Aim of the exercise
The task calls for every entry to be printed word for word, without the images.

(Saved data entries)
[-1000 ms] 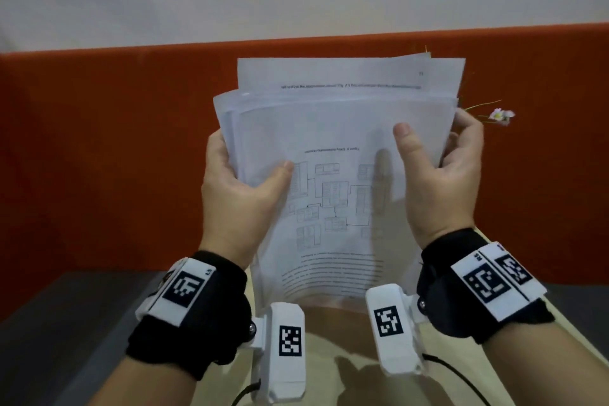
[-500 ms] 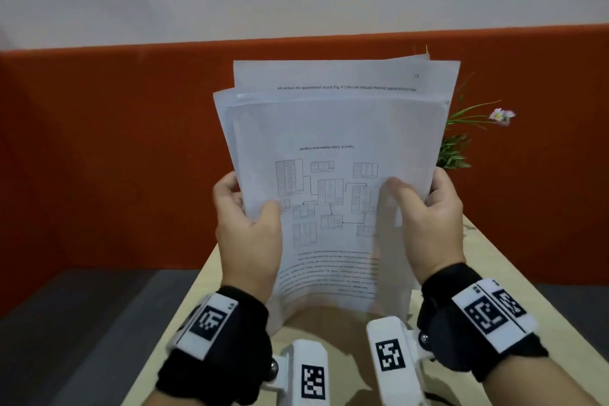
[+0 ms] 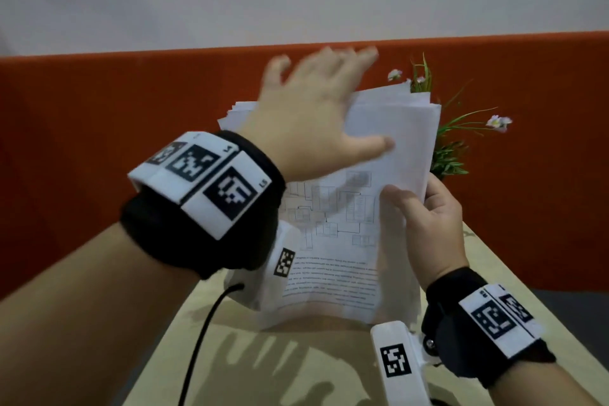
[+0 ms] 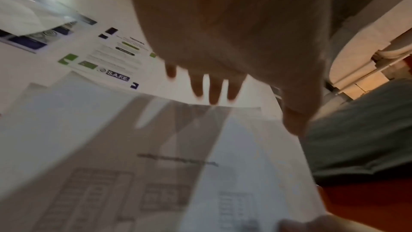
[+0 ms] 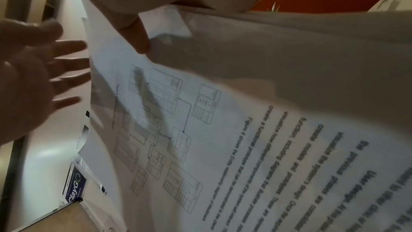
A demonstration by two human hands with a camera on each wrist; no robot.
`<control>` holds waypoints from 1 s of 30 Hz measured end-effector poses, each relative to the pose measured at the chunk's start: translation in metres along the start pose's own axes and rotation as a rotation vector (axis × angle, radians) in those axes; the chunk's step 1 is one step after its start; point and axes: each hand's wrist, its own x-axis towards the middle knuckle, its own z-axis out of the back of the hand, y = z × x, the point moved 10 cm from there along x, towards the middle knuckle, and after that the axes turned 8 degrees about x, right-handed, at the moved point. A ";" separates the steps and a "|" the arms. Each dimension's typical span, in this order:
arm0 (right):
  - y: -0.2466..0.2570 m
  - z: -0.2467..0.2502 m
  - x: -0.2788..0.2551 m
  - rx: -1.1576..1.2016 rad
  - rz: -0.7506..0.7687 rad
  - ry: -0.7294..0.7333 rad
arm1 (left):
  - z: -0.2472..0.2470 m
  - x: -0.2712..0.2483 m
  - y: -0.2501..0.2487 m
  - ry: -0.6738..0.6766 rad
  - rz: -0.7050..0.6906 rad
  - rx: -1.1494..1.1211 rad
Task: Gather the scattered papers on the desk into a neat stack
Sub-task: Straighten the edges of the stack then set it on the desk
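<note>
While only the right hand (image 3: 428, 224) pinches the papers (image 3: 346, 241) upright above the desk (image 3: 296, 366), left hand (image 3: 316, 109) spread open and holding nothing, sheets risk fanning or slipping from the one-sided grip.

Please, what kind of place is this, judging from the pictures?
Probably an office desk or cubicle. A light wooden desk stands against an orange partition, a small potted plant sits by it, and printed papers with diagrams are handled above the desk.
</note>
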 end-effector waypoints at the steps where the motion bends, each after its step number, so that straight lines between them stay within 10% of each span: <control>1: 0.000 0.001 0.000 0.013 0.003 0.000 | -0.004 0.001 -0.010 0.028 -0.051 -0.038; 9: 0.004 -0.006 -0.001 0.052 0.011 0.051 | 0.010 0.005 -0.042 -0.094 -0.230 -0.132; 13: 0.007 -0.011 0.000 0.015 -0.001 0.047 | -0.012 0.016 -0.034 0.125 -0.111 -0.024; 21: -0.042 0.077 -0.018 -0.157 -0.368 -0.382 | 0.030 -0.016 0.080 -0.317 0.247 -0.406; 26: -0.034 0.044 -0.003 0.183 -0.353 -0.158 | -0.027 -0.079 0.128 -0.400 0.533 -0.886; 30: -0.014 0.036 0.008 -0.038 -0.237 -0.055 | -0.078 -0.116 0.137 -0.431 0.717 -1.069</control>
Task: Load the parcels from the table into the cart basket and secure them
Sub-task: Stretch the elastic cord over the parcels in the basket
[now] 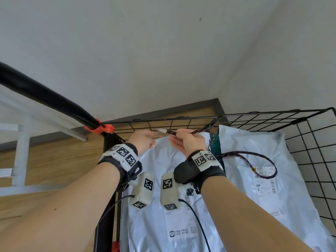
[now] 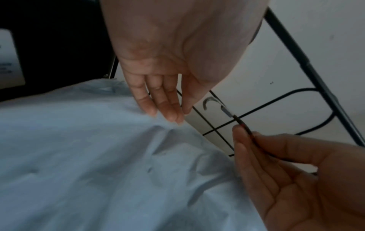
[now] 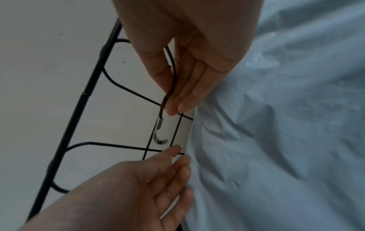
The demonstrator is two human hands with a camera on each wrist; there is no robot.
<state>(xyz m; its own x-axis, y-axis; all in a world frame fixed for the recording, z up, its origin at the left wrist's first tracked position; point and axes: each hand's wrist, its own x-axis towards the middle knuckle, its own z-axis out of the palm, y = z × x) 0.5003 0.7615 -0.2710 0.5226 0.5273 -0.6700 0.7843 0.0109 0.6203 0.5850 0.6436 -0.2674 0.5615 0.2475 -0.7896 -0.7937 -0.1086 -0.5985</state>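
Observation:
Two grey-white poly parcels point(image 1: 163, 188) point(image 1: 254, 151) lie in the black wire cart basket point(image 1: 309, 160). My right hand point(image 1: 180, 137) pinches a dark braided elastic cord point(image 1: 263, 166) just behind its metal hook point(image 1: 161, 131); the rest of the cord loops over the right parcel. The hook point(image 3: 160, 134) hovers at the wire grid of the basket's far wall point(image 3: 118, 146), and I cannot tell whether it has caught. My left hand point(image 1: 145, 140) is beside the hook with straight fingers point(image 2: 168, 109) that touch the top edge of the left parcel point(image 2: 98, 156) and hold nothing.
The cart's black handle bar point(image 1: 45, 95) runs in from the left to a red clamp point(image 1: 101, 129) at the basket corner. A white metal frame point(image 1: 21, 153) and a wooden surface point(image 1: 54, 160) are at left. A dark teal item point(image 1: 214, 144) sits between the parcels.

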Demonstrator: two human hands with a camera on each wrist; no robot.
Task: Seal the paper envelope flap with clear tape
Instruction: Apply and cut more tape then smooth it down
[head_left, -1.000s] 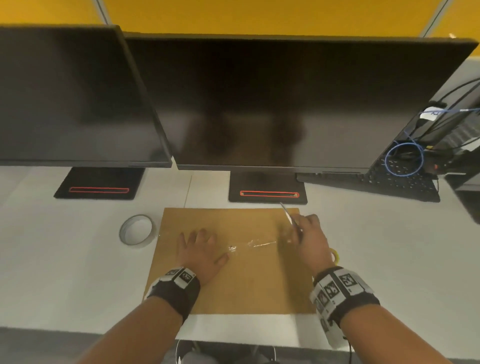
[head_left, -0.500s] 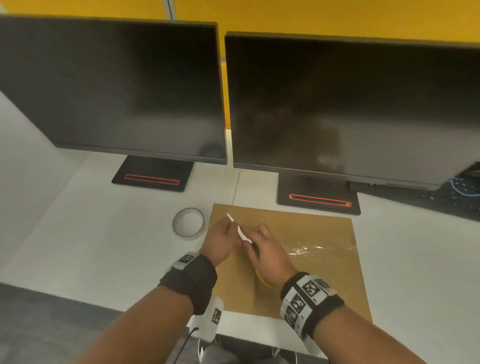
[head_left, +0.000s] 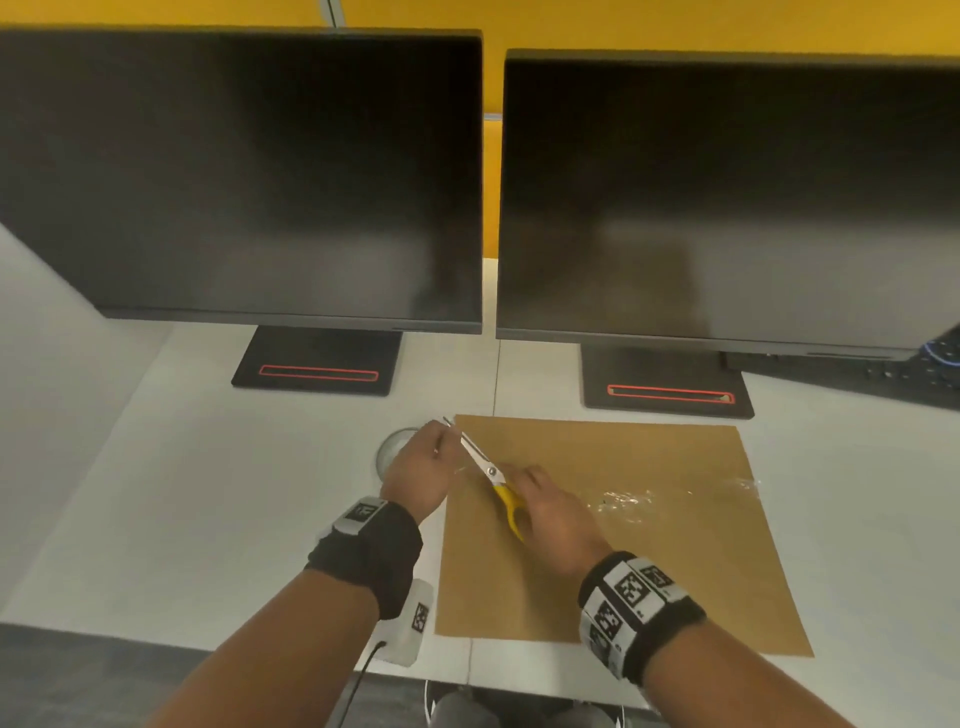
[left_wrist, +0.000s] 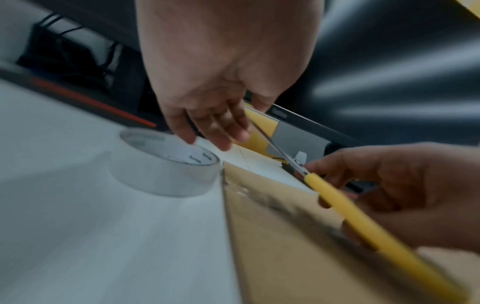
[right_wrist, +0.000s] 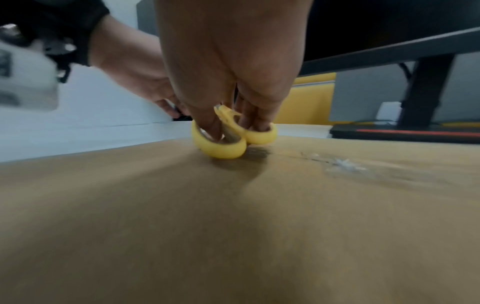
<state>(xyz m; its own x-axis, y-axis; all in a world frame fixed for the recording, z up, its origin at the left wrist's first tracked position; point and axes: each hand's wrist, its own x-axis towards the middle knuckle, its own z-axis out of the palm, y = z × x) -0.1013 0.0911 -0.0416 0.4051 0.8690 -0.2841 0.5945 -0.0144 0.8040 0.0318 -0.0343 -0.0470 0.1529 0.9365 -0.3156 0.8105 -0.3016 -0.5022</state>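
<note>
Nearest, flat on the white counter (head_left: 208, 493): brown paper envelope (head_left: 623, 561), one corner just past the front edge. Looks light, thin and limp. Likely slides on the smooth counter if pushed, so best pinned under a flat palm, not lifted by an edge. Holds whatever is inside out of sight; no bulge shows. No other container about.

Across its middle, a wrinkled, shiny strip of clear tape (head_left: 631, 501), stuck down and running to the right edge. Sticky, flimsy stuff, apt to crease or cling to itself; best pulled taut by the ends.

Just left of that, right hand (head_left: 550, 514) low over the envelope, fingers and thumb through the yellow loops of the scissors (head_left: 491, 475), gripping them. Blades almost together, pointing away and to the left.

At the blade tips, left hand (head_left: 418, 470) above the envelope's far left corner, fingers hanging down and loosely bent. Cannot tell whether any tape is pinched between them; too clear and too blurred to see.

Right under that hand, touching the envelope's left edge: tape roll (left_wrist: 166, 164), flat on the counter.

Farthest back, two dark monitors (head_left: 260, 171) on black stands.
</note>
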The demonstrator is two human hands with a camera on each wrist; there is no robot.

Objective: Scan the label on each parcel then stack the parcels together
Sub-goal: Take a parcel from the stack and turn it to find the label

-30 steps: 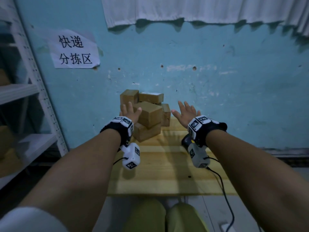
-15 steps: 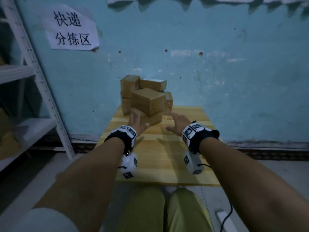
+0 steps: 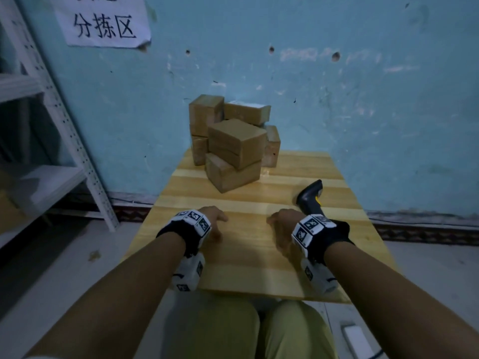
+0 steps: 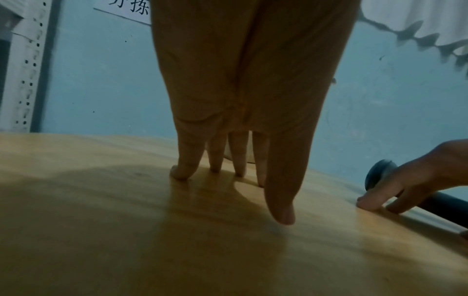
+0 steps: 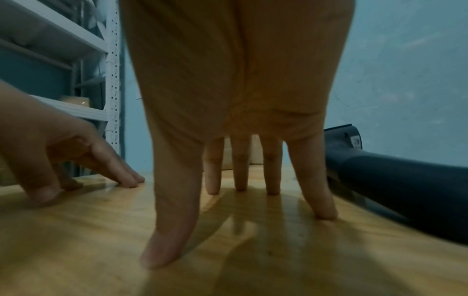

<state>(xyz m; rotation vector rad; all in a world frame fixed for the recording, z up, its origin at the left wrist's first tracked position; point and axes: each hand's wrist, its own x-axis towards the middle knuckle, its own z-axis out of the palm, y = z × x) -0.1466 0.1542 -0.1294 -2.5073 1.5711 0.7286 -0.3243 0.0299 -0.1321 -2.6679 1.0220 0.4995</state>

Reply to the exercise
[-1000 ms] 
[-500 ms] 
[+0 ms] 
[+0 ms] 
[+0 ms] 
A demonstration by two human hands with a camera on each wrist; no robot.
`<control>` holds waypoints from 1 s of 30 Hz measured end-effector poses, each relative to the pose measured at the chunk's start: translation in metres along the start pose's own axes and rotation as a rotation vector (axis × angle, radians) in those axes; the chunk's step 1 is one step after its start; point and axes: each hand's wrist, its own x-axis towards the middle knuckle, its own z-axis out of the back of the hand, y = z × x, the point moved 10 cm from there along x, towards the middle knuckle, and after that the axes turned 8 degrees about x, right-handed, at the moved point. A ";" separates the steps and a "|" the arms. Each dimension's typical span, in this order:
arm0 (right):
  - y: -0.2466..0.2570 m
  - z: -0.2467..0.2502 m
  - x: -0.2788..0.2551 m
  - rx: -1.1576..1.2016 rad
  - rz: -0.7506..0.7687 rad
  - ry: -0.7294..0.7333 rad
arm1 (left):
  - z: -0.2472..0.2470 m
  - x: -0.2712..0.2483 m
  - y: -0.2501..0.2487 m
  - ry: -0.6738..0.6766 rad
  - rz: -0.7050..0.6906 rad
  - rx: -1.1494..1.1211 rad
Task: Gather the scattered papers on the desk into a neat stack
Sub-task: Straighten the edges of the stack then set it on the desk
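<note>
While only the right hand (image 3: 428, 224) pinches the papers (image 3: 346, 241) upright above the desk (image 3: 296, 366), left hand (image 3: 316, 109) spread open and holding nothing, sheets risk fanning or slipping from the one-sided grip.

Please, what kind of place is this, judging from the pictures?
Probably an office desk or cubicle. A light wooden desk stands against an orange partition, a small potted plant sits by it, and printed papers with diagrams are handled above the desk.
</note>
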 end-effector waypoints at the steps where the motion bends, each after its step number, so that straight lines between them stay within 10% of each span: <control>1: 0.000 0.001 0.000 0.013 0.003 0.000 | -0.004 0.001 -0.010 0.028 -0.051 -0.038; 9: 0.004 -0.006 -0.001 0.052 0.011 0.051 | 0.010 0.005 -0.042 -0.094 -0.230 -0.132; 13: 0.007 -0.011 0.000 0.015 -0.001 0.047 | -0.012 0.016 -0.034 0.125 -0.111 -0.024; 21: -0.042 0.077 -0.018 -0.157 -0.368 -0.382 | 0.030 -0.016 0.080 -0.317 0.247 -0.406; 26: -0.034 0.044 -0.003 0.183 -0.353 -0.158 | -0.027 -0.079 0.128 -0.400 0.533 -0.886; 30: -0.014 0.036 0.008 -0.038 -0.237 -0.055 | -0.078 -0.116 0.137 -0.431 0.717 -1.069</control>
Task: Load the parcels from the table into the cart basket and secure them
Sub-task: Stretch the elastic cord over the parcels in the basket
[now] 
[now] 
[now] 
The demonstrator is two human hands with a camera on each wrist; there is no robot.
<state>(xyz m; its own x-axis, y-axis; all in a world frame fixed for the recording, z up, its origin at the left wrist's first tracked position; point and axes: each hand's wrist, its own x-axis towards the middle knuckle, its own z-axis out of the palm, y = z × x) 0.5003 0.7615 -0.2710 0.5226 0.5273 -0.6700 0.7843 0.0109 0.6203 0.5850 0.6436 -0.2674 0.5615 0.2475 -0.7896 -0.7937 -0.1086 -0.5985</state>
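Observation:
Two grey-white poly parcels point(image 1: 163, 188) point(image 1: 254, 151) lie in the black wire cart basket point(image 1: 309, 160). My right hand point(image 1: 180, 137) pinches a dark braided elastic cord point(image 1: 263, 166) just behind its metal hook point(image 1: 161, 131); the rest of the cord loops over the right parcel. The hook point(image 3: 160, 134) hovers at the wire grid of the basket's far wall point(image 3: 118, 146), and I cannot tell whether it has caught. My left hand point(image 1: 145, 140) is beside the hook with straight fingers point(image 2: 168, 109) that touch the top edge of the left parcel point(image 2: 98, 156) and hold nothing.
The cart's black handle bar point(image 1: 45, 95) runs in from the left to a red clamp point(image 1: 101, 129) at the basket corner. A white metal frame point(image 1: 21, 153) and a wooden surface point(image 1: 54, 160) are at left. A dark teal item point(image 1: 214, 144) sits between the parcels.
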
Demonstrator: two human hands with a camera on each wrist; no robot.
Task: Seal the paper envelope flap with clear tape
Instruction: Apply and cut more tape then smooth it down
[head_left, -1.000s] 
[head_left, -0.500s] 
[head_left, +0.000s] 
[left_wrist, +0.000s] 
[right_wrist, +0.000s] 
<state>(xyz m; its own x-axis, y-axis; all in a world frame fixed for the recording, z up, its origin at the left wrist's first tracked position; point and axes: each hand's wrist, its own x-axis towards the middle knuckle, its own z-axis out of the palm, y = z × x) -0.1013 0.0911 -0.0416 0.4051 0.8690 -0.2841 0.5945 -0.0144 0.8040 0.0318 -0.0343 -0.0470 0.1529 0.9365 -0.3156 0.8105 -0.3016 -0.5022</state>
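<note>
Nearest, flat on the white counter (head_left: 208, 493): brown paper envelope (head_left: 623, 561), one corner just past the front edge. Looks light, thin and limp. Likely slides on the smooth counter if pushed, so best pinned under a flat palm, not lifted by an edge. Holds whatever is inside out of sight; no bulge shows. No other container about.

Across its middle, a wrinkled, shiny strip of clear tape (head_left: 631, 501), stuck down and running to the right edge. Sticky, flimsy stuff, apt to crease or cling to itself; best pulled taut by the ends.

Just left of that, right hand (head_left: 550, 514) low over the envelope, fingers and thumb through the yellow loops of the scissors (head_left: 491, 475), gripping them. Blades almost together, pointing away and to the left.

At the blade tips, left hand (head_left: 418, 470) above the envelope's far left corner, fingers hanging down and loosely bent. Cannot tell whether any tape is pinched between them; too clear and too blurred to see.

Right under that hand, touching the envelope's left edge: tape roll (left_wrist: 166, 164), flat on the counter.

Farthest back, two dark monitors (head_left: 260, 171) on black stands.
</note>
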The demonstrator is two human hands with a camera on each wrist; there is no robot.

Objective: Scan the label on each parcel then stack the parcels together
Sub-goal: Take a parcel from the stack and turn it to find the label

-30 steps: 
-15 steps: 
+0 steps: 
+0 steps: 
+0 steps: 

<state>(xyz m; rotation vector rad; all in a world frame fixed for the recording, z up, its origin at the left wrist's first tracked position; point and axes: each hand's wrist, its own x-axis towards the middle knuckle, its own z-axis out of the palm, y = z × x) -0.1466 0.1542 -0.1294 -2.5073 1.5711 0.7286 -0.3243 0.0299 -0.1321 -2.6679 1.0220 0.4995</state>

Work on this exercise is complete.